Eu me lembro de ouvir a voz de Blasco em algum momento do dia. O crápula estava conosco. Mas Yurden não. O que o halfling teria falado para eles para continuar no grupo? E por que Yurden, que parecia ter uma língua mais afiada, propenso a enganar, não estava conosco? Eu detestava não saber o que acontecia e detestava mais ainda não conseguir falar ou me mover.
Falaram-me depois que descemos em uma pequena depressão, onde tinha um lago. Não, não era o tal lago mágico onde a família de Patrick supostamente estava. Era um lago comum, onde o grupo parou para encher os cantis e, talvez, lavar coisas importantes. Se eu estivesse de pé, tomaria um banho. Devia estar fétido como um cadáver.

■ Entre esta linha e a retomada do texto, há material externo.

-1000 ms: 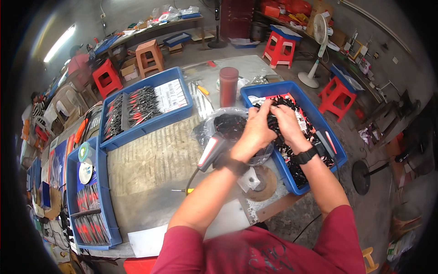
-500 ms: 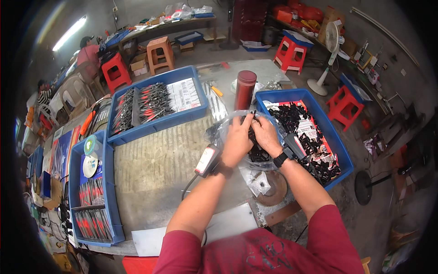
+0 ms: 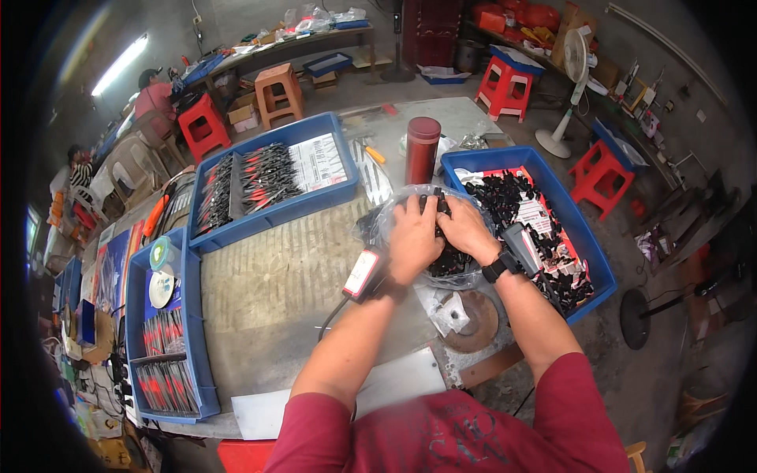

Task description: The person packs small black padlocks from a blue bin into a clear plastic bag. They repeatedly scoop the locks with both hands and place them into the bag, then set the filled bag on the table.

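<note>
- We see the left hand [image 3: 416,238] over the mouth of a clear plastic bag [image 3: 467,279], its fingers bent down; we cannot tell whether they grasp anything.
- Close beside it, we find the right hand [image 3: 468,232] with fingers curled inward; dark pieces show between the two hands, but we cannot tell whether this one grips any.
- Small black pieces [image 3: 449,263] lie in the bag, directly under both hands.
- To the right of the right hand we see a blue tray [image 3: 582,230] with more black parts [image 3: 498,195] scattered over printed paper.
- A dark watch [image 3: 497,269] circles the right wrist, and a grey device [image 3: 522,246] sits just right of that hand.
- At the left wrist, on its outer side, we note a white and red device [image 3: 362,273] with a cable.
- Just beyond both hands, a dark red cylinder [image 3: 423,148] stands upright on the counter [image 3: 264,296].
- Farther off, beyond and left of the left hand, we see a blue bin [image 3: 276,214] of black and red tools [image 3: 266,180].
- Nearer our body than the right hand lies a round brown disc [image 3: 482,325].
</note>
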`<state>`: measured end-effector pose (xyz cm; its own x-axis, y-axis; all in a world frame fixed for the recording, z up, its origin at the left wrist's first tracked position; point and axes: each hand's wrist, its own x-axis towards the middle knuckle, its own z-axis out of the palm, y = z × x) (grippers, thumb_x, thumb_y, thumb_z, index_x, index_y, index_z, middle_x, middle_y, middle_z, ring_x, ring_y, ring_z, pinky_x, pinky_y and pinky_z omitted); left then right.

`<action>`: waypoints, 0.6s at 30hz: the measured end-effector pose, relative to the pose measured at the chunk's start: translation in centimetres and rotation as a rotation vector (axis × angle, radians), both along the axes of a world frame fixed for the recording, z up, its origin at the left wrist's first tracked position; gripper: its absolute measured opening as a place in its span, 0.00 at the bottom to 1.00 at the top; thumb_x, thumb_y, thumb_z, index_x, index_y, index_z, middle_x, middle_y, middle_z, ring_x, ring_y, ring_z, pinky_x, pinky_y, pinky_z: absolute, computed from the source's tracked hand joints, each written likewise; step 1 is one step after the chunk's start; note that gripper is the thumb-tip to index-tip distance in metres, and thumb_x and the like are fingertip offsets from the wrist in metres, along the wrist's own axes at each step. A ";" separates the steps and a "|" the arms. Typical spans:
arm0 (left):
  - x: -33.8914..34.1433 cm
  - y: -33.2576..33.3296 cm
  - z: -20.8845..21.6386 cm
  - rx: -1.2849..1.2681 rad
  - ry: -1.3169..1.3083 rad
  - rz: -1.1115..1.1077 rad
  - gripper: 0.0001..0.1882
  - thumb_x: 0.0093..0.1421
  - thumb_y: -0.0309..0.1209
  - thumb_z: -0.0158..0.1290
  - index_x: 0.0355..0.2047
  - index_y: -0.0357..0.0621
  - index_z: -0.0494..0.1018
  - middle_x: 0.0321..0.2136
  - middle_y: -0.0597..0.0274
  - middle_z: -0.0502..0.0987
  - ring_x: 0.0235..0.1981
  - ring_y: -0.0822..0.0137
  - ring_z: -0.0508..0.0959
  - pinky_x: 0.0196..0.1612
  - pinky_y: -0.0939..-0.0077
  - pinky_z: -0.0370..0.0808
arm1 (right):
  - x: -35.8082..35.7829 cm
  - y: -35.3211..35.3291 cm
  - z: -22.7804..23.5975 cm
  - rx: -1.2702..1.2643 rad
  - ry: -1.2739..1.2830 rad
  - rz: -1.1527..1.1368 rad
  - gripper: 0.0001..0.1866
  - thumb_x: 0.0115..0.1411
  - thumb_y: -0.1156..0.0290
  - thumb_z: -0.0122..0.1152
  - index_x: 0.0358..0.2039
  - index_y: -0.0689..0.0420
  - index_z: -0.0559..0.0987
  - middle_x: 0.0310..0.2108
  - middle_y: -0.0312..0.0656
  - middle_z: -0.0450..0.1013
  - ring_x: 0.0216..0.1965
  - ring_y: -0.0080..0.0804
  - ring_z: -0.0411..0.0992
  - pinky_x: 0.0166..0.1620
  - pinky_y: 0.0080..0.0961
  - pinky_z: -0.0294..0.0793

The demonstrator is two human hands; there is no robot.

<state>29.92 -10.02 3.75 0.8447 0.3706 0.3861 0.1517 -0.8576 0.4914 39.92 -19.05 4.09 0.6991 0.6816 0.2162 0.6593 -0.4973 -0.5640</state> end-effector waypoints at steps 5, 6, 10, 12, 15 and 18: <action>0.0 0.1 0.2 0.041 0.013 -0.070 0.38 0.39 0.25 0.61 0.54 0.46 0.62 0.55 0.43 0.59 0.51 0.39 0.62 0.52 0.54 0.67 | -0.9 -1.4 1.1 -0.023 -0.076 0.042 0.18 0.55 0.68 0.53 0.43 0.67 0.71 0.43 0.61 0.70 0.46 0.57 0.66 0.50 0.43 0.65; -0.1 0.1 0.4 0.039 0.034 -0.086 0.39 0.39 0.26 0.62 0.54 0.46 0.62 0.56 0.42 0.58 0.52 0.38 0.61 0.53 0.53 0.66 | -0.9 -1.8 1.3 -0.054 -0.091 0.070 0.18 0.55 0.69 0.53 0.43 0.66 0.71 0.43 0.61 0.70 0.46 0.57 0.66 0.50 0.43 0.66; -0.9 0.1 1.4 0.046 0.098 -0.135 0.40 0.37 0.27 0.64 0.54 0.43 0.62 0.54 0.41 0.62 0.55 0.38 0.60 0.54 0.51 0.64 | -1.2 -2.7 1.8 -0.050 -0.130 0.119 0.15 0.55 0.72 0.53 0.42 0.65 0.73 0.40 0.59 0.71 0.44 0.55 0.68 0.48 0.42 0.67; -1.3 0.1 1.7 0.109 0.127 -0.184 0.38 0.39 0.26 0.62 0.54 0.42 0.63 0.50 0.43 0.67 0.54 0.40 0.62 0.54 0.49 0.64 | -1.3 -3.2 2.1 -0.018 -0.166 0.138 0.14 0.55 0.72 0.53 0.40 0.65 0.74 0.38 0.57 0.72 0.42 0.54 0.69 0.47 0.42 0.68; -1.6 0.2 2.0 0.182 0.074 -0.212 0.32 0.44 0.25 0.58 0.52 0.44 0.64 0.50 0.43 0.67 0.51 0.38 0.64 0.53 0.50 0.65 | -1.5 -4.3 2.6 0.123 -0.281 0.106 0.11 0.55 0.72 0.54 0.38 0.63 0.75 0.33 0.54 0.73 0.37 0.52 0.71 0.42 0.40 0.71; -1.7 0.5 2.3 0.149 0.071 -0.215 0.27 0.47 0.25 0.55 0.50 0.44 0.65 0.47 0.44 0.68 0.47 0.42 0.67 0.49 0.53 0.68 | -1.4 -5.7 3.2 0.109 -0.358 -0.037 0.10 0.56 0.71 0.54 0.37 0.62 0.76 0.31 0.52 0.72 0.35 0.50 0.71 0.39 0.39 0.72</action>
<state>28.20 -9.48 6.03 0.9247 0.1231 0.3604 -0.0125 -0.9360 0.3519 38.56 -24.70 7.29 0.5898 0.6167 0.5213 0.8070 -0.4744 -0.3517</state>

Foi no lago que o grupo se deparou com mais duas pessoas. Isso eu não pude reparar. Àquela altura do dia, meu estado de semiconsciência não me permitiu mais distinguir vozes. Isso foi me contado depois. Aparentemente eram dois humanos. Ele contou que o grupo estava sendo caçado pelas autoridades como um bando perigoso. E eu tinha um cartaz de procurado, um desenho impecável do meu ser. E existe uma recompensa.
Que maravilha!
Sou aventureiro há meio mês e já sou caçado em um reino longínquo. Um bandido fora-da-lei. Você, leitor, pode estar achando que estou sendo sarcástico. Mas não, é a mais pura sinceridade. Em um reino sob o domínio de um governo tirano, seja do rei dos dragões vermelhos, seja de seus filhos, é sempre algo positivo estar contra a lei. Significa que os heróis são foras-da-lei e os bandidos são a ordem. A lei está a serviço da opressão.
Aparentemente, o grupo aceitou as duas novas pessoas no bando. Antes que seguíssemos caminho, eu ouvi um estampido, uma explosão. Cheiro de pólvora. Eram as temíveis armas de fogo.
Em todo o Reinado, as armas de fogo são proibidas por sua instabilidade e poder destrutivo. O antigo Rei-Imperador Thormy as proibiu e sua sucessora, a Rainha-Imperatriz Shivara Sharpblade manteve a lei. Entretanto, isso não impedia outros foras-da-lei (dessa vez, da lei boa) de usá-las. Eram tipos exóticos, chamados de pistoleiros. Geralmente eram carrancudos, páreas da sociedade, mercenários.
Falando nisso, eu me lembrei do comentário de um miliciano, enquanto eu estava preso ainda na cadeia em Thenallaran. Sobre um caçador. Ou caçadores. Acho que o regente da cidade contratou um pistoleiro para caçar o grupo.
Sei que houve muito tiro, gritos, e o grupo fugiu. Eu fui salvo, carregado numa carroça que era puxada por um trobo. Certamente pertencia aos dois novos integrantes do grupo que recém haviam chegado.
Até aí, eu já começava a estar mais ciente das coisas ao meu redor. As dores ainda me eram estapafúrdias, mas eu achava que estava prestes a acordar. Ouvi Elinia orar por Allihanna durante a fuga. Alguma coisa parece ter feito o pistoleiro ficar para trás. Provavelmente, um milagre da deusa da natureza foi o responsável por despistarmos o inimigo.

Chegamos à estrada principal, novamente. E eu abri os olhos, lentamente.